Learn more about bidirectional Unicode characters
Sign up for free
to join this conversation on GitHub.
Already have an account?
Sign in to comment
Add this suggestion to a batch that can be applied as a single commit.This suggestion is invalid because no changes were made to the code.Suggestions cannot be applied while the pull request is closed.Suggestions cannot be applied while viewing a subset of changes.Only one suggestion per line can be applied in a batch.Add this suggestion to a batch that can be applied as a single commit.Applying suggestions on deleted lines is not supported.You must change the existing code in this line in order to create a valid suggestion.Outdated suggestions cannot be applied.This suggestion has been applied or marked resolved.Suggestions cannot be applied from pending reviews.Suggestions cannot be applied on multi-line comments.Suggestions cannot be applied while the pull request is queued to merge.Suggestion cannot be applied right now. Please check back later.

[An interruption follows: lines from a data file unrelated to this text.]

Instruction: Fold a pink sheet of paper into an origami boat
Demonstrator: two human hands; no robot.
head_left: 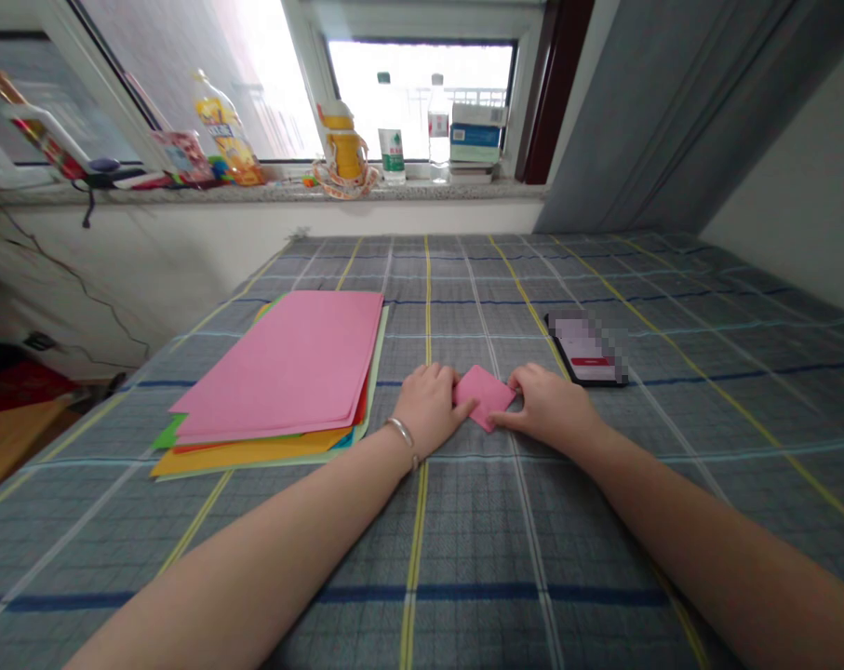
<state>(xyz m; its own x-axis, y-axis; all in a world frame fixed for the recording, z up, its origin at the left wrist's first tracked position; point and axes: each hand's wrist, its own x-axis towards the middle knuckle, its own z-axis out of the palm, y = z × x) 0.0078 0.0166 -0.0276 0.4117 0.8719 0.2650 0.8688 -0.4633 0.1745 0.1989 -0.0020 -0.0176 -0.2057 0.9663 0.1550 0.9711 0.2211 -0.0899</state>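
Your left hand (427,402) grasps the pink paper (478,383) at its nine o'clock corner, and your right hand (555,408) pinches it at three o'clock. This paper is at the cloth (355,549), one corner toward twelve. From it, the paper stack (288,358) lies between nine and ten o'clock, the phone (581,340) at two.

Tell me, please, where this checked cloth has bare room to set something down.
The cloth is bare right of the phone and, beyond the folded pink paper, between phone and paper stack. It is crowded where the left hand and right hand touch that paper, and along the windowsill.
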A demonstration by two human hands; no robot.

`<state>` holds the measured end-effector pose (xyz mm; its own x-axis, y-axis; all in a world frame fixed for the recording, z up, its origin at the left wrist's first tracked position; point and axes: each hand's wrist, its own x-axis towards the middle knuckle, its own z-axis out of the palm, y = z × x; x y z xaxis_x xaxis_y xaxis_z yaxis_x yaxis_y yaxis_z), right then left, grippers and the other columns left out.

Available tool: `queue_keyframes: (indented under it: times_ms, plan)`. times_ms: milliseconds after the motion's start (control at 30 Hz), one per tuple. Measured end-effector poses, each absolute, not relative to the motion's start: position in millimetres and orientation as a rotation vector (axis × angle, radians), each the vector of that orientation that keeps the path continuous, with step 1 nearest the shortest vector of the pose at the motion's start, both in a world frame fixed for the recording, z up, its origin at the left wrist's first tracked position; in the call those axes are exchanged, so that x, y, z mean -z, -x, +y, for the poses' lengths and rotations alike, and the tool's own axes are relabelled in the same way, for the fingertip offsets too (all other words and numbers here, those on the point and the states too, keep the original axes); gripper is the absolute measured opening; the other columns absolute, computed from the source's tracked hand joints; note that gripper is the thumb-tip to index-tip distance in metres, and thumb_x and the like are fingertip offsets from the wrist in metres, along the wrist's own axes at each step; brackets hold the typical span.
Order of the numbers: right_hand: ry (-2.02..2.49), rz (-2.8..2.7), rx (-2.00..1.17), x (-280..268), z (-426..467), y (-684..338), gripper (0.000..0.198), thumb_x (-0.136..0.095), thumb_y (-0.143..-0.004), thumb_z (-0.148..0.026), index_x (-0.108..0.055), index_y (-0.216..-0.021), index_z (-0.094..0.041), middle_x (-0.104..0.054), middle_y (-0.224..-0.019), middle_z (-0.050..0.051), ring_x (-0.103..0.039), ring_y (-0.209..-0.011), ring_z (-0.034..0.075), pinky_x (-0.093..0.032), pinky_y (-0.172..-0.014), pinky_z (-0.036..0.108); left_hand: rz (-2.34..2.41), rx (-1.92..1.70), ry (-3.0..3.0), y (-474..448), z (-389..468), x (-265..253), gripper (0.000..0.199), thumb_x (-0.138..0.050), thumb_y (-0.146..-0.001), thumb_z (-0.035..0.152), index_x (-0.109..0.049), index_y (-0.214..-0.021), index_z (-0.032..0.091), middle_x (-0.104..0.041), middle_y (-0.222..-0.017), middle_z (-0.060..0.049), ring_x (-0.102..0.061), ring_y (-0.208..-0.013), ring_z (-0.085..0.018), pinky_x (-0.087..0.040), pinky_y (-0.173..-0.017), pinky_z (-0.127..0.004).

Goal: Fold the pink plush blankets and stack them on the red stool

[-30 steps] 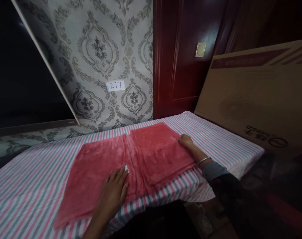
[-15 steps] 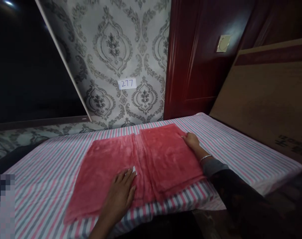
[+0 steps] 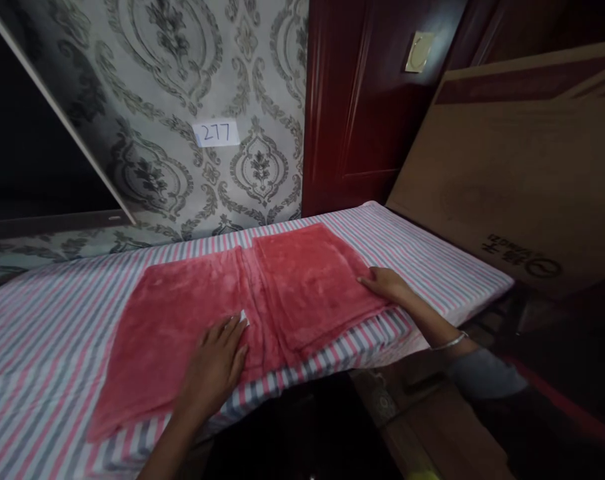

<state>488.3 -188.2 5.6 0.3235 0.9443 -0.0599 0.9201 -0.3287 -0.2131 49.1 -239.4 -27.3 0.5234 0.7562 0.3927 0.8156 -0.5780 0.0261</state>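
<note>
A folded pink plush blanket (image 3: 302, 287) lies on a striped bedsheet, with a bunched fold running between its left and right halves. My left hand (image 3: 213, 367) rests flat on the left half, fingers stretched out. A small white tag (image 3: 244, 319) shows beside its fingertips. At the blanket's right edge, my right hand (image 3: 388, 285) has thumb and fingers closed around the border; part of the fingers is hidden. A silver bangle (image 3: 450, 341) circles the right wrist.
The striped sheet (image 3: 52, 320) covers the surface under the blanket. Behind stands a patterned wall with a paper label marked 277 (image 3: 216, 133). A dark screen (image 3: 27, 147) is at left, a large cardboard box (image 3: 522, 167) at right, beside a dark red panel (image 3: 355, 87).
The view has shifted, so the scene sits further left and higher. My right hand has slid along the blanket's right edge toward me. My left hand keeps its place by the tag.
</note>
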Motion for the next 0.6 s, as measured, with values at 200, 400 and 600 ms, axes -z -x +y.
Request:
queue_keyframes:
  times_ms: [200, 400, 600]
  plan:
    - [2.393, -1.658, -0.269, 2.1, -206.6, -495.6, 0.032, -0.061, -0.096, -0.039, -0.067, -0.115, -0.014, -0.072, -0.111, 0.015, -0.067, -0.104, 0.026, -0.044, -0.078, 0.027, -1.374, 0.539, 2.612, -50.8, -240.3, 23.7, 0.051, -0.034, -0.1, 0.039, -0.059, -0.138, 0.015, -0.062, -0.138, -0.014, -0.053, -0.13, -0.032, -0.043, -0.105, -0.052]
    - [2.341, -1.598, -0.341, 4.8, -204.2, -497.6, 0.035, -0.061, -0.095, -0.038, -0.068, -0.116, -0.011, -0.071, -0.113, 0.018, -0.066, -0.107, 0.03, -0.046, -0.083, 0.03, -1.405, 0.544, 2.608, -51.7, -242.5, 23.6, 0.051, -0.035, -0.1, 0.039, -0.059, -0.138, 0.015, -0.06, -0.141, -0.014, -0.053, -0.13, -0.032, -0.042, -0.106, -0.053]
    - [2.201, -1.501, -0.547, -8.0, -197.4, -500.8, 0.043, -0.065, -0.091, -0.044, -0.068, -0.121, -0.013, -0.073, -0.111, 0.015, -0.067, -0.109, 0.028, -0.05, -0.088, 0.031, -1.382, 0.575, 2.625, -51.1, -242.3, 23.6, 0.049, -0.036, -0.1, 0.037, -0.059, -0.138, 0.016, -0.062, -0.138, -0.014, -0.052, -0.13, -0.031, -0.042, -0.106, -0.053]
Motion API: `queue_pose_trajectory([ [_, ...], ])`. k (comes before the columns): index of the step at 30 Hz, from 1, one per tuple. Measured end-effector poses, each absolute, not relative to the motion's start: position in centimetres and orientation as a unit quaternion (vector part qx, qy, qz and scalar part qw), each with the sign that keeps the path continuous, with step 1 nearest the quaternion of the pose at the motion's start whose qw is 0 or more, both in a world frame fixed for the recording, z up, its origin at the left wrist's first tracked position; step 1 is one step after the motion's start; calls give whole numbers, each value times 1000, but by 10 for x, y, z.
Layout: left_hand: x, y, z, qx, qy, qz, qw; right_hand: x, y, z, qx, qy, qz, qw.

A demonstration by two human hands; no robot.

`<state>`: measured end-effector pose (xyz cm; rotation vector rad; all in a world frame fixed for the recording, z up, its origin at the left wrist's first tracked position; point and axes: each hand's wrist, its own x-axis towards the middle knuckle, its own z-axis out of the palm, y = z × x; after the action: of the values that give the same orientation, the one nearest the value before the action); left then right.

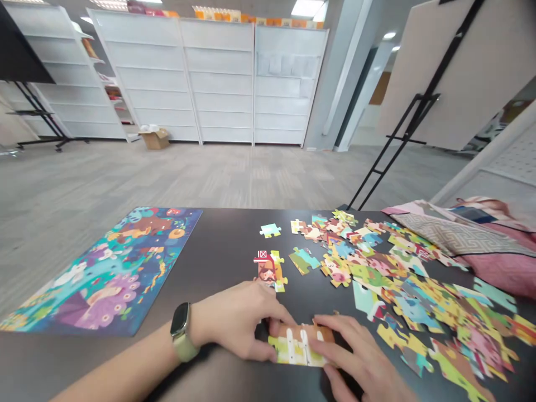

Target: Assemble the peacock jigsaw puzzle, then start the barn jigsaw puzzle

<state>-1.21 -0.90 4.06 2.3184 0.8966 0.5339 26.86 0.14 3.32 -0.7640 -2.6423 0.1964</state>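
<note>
Near the front of the dark table lie joined puzzle pieces (298, 347) printed with a white fence, yellow-green grass and a brown area. My left hand (245, 318), with a watch (182, 332) on its wrist, grips their left side between thumb and fingers. On the right side, my right hand (355, 354) presses its bent fingers on the pieces, thumb at the lower edge. Part of the print is hidden under the fingers. Just beyond my left hand sits a small joined group of pieces (270, 270) showing a figure in a brown hat and a red barn.
A loose sky-blue piece (270, 230) and a green-blue piece (304, 261) lie farther back. Many loose pieces (402, 279) cover the right side. A finished-looking colourful picture (113, 268) lies at left. A pink patterned cloth item (477, 234) borders the right edge.
</note>
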Motion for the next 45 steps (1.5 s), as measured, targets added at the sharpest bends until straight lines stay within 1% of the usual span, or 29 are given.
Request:
queue_pose_trajectory([
  [2, -12, -8, 38, 869, 331, 209, 303, 268, 5, 39, -266, -942, 84, 186],
  [5, -12, -7, 34, 873, 330, 223, 282, 266, 10, 43, -258, -944, 102, 180],
  [8, -12, -6, 33, 877, 344, 224, 251, 265, 12, 43, -250, -941, 124, 191],
  [13, -9, -10, 34, 882, 340, 206, 253, 267, 13, 41, -250, -933, 161, 206],
  [22, 2, -14, 39, 895, 342, 165, 233, 266, 14, 38, -271, -929, 158, 197],
  [27, 3, -16, 38, 899, 348, 156, 216, 264, 15, 38, -258, -932, 160, 196],
  [33, 3, -12, 37, 881, 344, 189, 262, 266, 15, 38, -252, -934, 153, 199],
  [38, 2, -11, 36, 887, 342, 185, 248, 269, 18, 33, -232, -938, 173, 193],
  [45, 2, -13, 37, 890, 343, 174, 244, 266, 14, 43, -236, -937, 172, 193],
])
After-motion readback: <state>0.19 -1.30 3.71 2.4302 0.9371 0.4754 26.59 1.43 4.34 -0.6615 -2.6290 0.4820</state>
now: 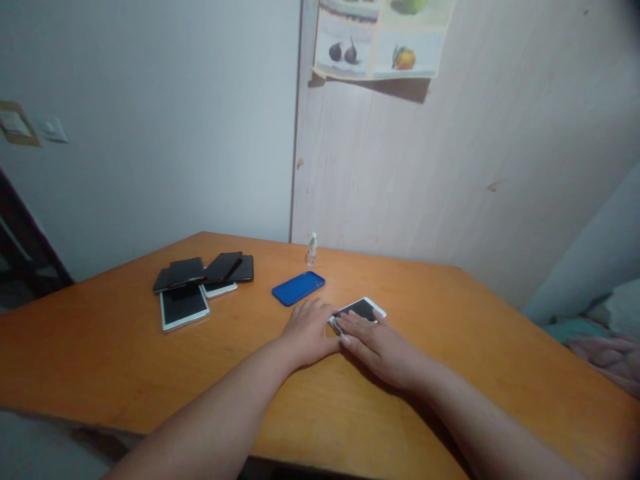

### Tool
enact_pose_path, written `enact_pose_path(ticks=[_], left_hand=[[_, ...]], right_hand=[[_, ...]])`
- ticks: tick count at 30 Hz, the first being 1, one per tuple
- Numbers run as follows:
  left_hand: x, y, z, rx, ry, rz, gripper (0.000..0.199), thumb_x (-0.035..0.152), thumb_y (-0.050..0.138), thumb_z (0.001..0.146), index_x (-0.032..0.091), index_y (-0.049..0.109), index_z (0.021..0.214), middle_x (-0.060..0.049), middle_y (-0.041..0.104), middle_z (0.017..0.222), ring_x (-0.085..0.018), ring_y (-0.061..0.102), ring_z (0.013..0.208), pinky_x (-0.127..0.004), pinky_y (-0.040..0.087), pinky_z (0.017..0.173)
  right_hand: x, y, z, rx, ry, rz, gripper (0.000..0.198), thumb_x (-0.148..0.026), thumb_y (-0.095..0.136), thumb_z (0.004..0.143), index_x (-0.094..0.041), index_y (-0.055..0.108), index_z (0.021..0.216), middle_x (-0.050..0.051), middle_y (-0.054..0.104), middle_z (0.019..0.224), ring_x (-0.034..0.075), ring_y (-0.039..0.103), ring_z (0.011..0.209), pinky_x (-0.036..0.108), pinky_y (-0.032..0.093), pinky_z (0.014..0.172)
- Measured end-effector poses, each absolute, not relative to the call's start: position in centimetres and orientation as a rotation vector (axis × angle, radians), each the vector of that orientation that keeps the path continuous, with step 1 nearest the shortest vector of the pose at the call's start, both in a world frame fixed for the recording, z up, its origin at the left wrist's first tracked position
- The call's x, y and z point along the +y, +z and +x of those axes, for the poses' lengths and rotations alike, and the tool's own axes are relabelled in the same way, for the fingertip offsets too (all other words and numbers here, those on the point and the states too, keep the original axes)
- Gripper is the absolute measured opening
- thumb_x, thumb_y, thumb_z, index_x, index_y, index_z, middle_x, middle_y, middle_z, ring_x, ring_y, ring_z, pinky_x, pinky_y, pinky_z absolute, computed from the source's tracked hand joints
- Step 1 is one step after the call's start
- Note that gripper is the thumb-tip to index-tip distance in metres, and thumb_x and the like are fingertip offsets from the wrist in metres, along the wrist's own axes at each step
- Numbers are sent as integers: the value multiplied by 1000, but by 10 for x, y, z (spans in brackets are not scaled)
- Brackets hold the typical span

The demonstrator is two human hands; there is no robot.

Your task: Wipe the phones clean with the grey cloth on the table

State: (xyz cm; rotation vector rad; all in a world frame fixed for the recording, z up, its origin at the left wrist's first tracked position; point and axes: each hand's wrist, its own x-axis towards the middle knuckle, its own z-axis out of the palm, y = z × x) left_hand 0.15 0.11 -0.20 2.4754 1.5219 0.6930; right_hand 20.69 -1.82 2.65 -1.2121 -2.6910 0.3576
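A white smartphone (364,308) with a dark screen lies face up on the wooden table, partly covered by both hands. My left hand (311,333) grips its left end, the fingers at the far side and the thumb at the near side. Across the lower left of the screen rests my right hand (380,347), its fingers stretched out and flat. Whether something small lies under those fingertips I cannot tell. Just beyond my left hand is a blue phone case (299,288), apart from both hands.
Several dark devices (186,272) are piled at the left of the table (240,347), with a white-framed tablet (185,308) at the pile's near side. A small clear bottle (312,250) stands near the back edge. Walls close off the far side, and a fruit poster (377,40) hangs there.
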Motion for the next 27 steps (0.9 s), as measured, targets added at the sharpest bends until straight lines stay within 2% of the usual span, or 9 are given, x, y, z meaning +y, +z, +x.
enact_pose_path(ticks=[5, 10, 13, 16, 20, 27], left_hand=[[-1, 1, 2, 1521, 684, 2470, 52, 62, 68, 76, 28, 65, 115, -7, 63, 110, -31, 56, 109, -40, 45, 91], [1, -3, 1, 1515, 717, 2489, 49, 60, 67, 78, 26, 65, 113, -7, 63, 108, -30, 57, 107, -41, 44, 94], [1, -3, 1, 1516, 699, 2490, 45, 53, 67, 79, 27, 64, 116, -7, 63, 109, -29, 57, 107, -40, 45, 93], [0, -1, 1, 1507, 693, 2488, 48, 59, 66, 79, 27, 65, 116, -7, 62, 108, -29, 56, 107, -41, 45, 92], [0, 0, 1, 1516, 696, 2484, 52, 62, 67, 77, 27, 65, 115, -7, 62, 110, -30, 56, 108, -40, 45, 91], [0, -1, 1, 1514, 692, 2482, 49, 60, 65, 80, 26, 65, 114, -7, 62, 108, -29, 56, 107, -40, 45, 92]], right_hand=[[-1, 20, 227, -2506, 183, -1591, 55, -54, 30, 101, -24, 49, 144, 12, 44, 152, 32, 35, 144, 69, 12, 114], [-19, 29, 212, -2680, 324, -1256, 54, -54, 34, 101, -27, 48, 145, 8, 46, 152, 28, 36, 143, 56, 15, 120], [-26, 33, 204, -2721, 412, -1123, 52, -52, 33, 102, -30, 44, 148, 5, 47, 151, 26, 36, 143, 54, 13, 121], [-18, 28, 211, -2660, 330, -1279, 53, -53, 33, 101, -28, 48, 145, 7, 47, 151, 28, 38, 142, 57, 14, 119], [-4, 19, 227, -2529, 177, -1580, 58, -55, 34, 100, -22, 48, 145, 13, 45, 152, 32, 36, 143, 66, 10, 116], [-28, 33, 209, -2697, 377, -1135, 54, -56, 42, 98, -28, 51, 143, 8, 50, 148, 30, 42, 139, 54, 21, 119]])
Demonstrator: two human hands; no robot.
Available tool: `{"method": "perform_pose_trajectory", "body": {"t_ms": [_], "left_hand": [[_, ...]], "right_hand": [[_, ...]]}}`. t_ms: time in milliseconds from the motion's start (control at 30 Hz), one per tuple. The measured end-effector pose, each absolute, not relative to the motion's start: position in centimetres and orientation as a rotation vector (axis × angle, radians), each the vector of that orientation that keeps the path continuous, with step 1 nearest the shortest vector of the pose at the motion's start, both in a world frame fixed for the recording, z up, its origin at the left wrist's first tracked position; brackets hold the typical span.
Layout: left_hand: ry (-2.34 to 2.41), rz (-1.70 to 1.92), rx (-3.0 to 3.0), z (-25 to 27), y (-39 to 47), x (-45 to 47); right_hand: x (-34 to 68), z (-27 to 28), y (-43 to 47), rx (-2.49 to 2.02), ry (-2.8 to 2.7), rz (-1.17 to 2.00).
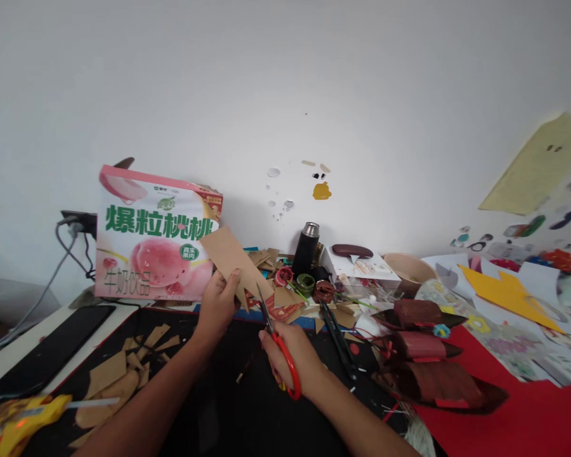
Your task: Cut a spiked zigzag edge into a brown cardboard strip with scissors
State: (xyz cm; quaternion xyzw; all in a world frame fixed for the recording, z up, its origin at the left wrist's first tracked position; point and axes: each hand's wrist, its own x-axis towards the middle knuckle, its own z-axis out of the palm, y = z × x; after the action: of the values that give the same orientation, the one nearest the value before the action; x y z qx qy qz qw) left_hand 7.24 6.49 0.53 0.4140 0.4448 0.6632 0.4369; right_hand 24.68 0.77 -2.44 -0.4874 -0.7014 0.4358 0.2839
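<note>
My left hand [219,297] pinches a flat piece of brown cardboard [232,255] between thumb and fingers, held up above the black work mat [219,393]. In my right hand [297,355] is a pair of scissors [285,359] with orange-red handles. The blades point up and to the left, at the lower right edge of the cardboard. Whether they touch it or lie just beside it, I cannot tell. A second, narrower flap of cardboard shows below the main piece, near my left thumb.
A pink drink carton [159,235] stands at the back left. Cardboard scraps [118,374] and a yellow glue gun [31,419] lie left. Behind my hands are a black flask [306,249] and small paint jars [305,284]. A utility knife [337,343] and brown model boats [433,384] lie right.
</note>
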Motion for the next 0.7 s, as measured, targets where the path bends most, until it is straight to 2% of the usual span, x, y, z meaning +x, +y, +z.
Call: {"method": "perform_pose_trajectory", "body": {"t_ms": [233,467,700], "left_hand": [[1.112,1.673,1.042,0.2,6.7,7.0],[1.152,1.672,1.081,0.5,6.4,7.2],[1.122,1.666,1.057,0.6,6.5,7.2]], "right_hand": [[24.5,-2.0,0.6,-1.315,-1.937,1.086],[24.8,-3.5,0.6,-1.279,-1.817,1.231],[25.1,-2.4,0.7,-1.119,-1.799,1.353]]}}
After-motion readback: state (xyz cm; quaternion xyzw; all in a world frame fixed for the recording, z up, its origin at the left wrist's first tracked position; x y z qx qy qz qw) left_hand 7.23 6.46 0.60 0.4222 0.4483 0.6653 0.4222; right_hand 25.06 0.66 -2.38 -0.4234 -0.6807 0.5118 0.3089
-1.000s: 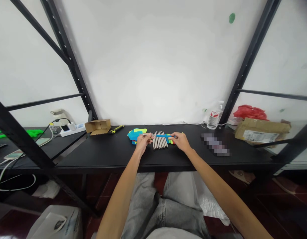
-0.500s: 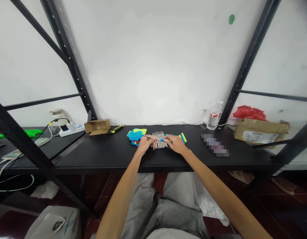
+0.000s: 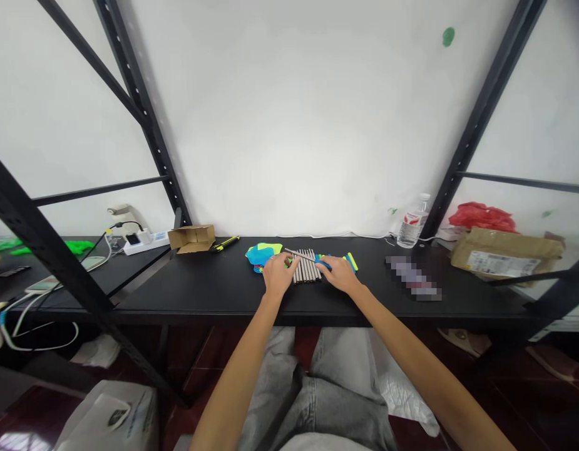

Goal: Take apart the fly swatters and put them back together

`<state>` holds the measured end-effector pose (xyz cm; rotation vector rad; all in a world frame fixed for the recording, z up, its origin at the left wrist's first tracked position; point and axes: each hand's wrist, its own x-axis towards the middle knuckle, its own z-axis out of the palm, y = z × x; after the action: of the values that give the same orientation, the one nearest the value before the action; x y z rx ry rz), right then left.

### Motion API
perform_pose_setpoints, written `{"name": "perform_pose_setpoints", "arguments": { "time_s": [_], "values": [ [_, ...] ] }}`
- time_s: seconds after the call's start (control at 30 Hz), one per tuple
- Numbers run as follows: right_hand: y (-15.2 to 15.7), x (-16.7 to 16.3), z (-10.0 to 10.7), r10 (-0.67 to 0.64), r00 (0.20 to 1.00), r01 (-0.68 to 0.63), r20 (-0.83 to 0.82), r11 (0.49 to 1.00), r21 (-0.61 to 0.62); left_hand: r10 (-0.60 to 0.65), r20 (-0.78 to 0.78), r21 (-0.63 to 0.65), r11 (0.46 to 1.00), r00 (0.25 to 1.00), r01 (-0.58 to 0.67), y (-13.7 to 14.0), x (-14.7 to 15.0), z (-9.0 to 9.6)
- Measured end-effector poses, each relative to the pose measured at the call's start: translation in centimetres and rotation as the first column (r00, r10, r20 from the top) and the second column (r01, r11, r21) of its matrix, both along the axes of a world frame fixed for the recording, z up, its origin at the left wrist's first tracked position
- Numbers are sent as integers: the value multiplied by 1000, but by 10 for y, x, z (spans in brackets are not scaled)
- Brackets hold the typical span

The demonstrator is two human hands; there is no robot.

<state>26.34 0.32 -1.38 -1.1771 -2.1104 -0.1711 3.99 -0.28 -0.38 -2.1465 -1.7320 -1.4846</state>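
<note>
A row of slim grey pen-like sticks (image 3: 306, 270) lies side by side on the black table. My right hand (image 3: 342, 274) is closed on the blue end of one more such pen (image 3: 304, 255), which slants above the row. My left hand (image 3: 276, 273) is at the row's left side, close to the pen's far tip. Its thumb and fingers are drawn together near a bit of green; what they grip is hidden. Beyond the left hand is a pile of flat blue and yellow pieces (image 3: 261, 254). Blue and yellow sticks (image 3: 352, 262) lie beyond the right hand.
An open cardboard box (image 3: 192, 239) and a yellow-black cutter (image 3: 227, 243) lie at the back left. A water bottle (image 3: 413, 222) stands at the back right, near a taped parcel (image 3: 505, 254). Black shelf posts (image 3: 486, 119) rise on both sides.
The pen between my hands has turned: its grey barrel now shows, and its left tip sits higher, apart from the left fingertips. The whole view has shifted slightly.
</note>
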Motion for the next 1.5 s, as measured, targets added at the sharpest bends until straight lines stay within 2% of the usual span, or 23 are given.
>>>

I measured this as reducing CPU usage from ~78% to ~45%. Almost doubling the speed, which is expected as described below.
Tg processes the audio in a series of steps that double in size: 2, 4, 8, and then 16 seconds long. This is the one to four dots shown in the display.
Tg starts at step 1 (2 seconds) and goes up, stopping if a step doesn't pass. Data from smaller steps isn't used if a larger step passes.
This means when running at a constant step 4 with good signal, CPU usage is almost double what it needs to be, since steps 1-3 are processed and unused and add up to 14 seconds, almost as much as step 4's 16 seconds.
Change this to start at the previous iteration's step. With good signal, only step 4 will be processed and CPU usage is cut almost in half. If the previous step fails, it will try smaller steps. If it passes and is not yet the top step, it will try larger steps.
End result should end up on the same step as before, but get there sooner. It could be slower if the step drops a lot, e.g. from 4 to 0, but this happens far less often than the step saying the same or nearly the same.
I also change the dot display to consistently indicate averaging interval and amplitude measurement. It did both before in an inconsistent way.
See commit messages for more details.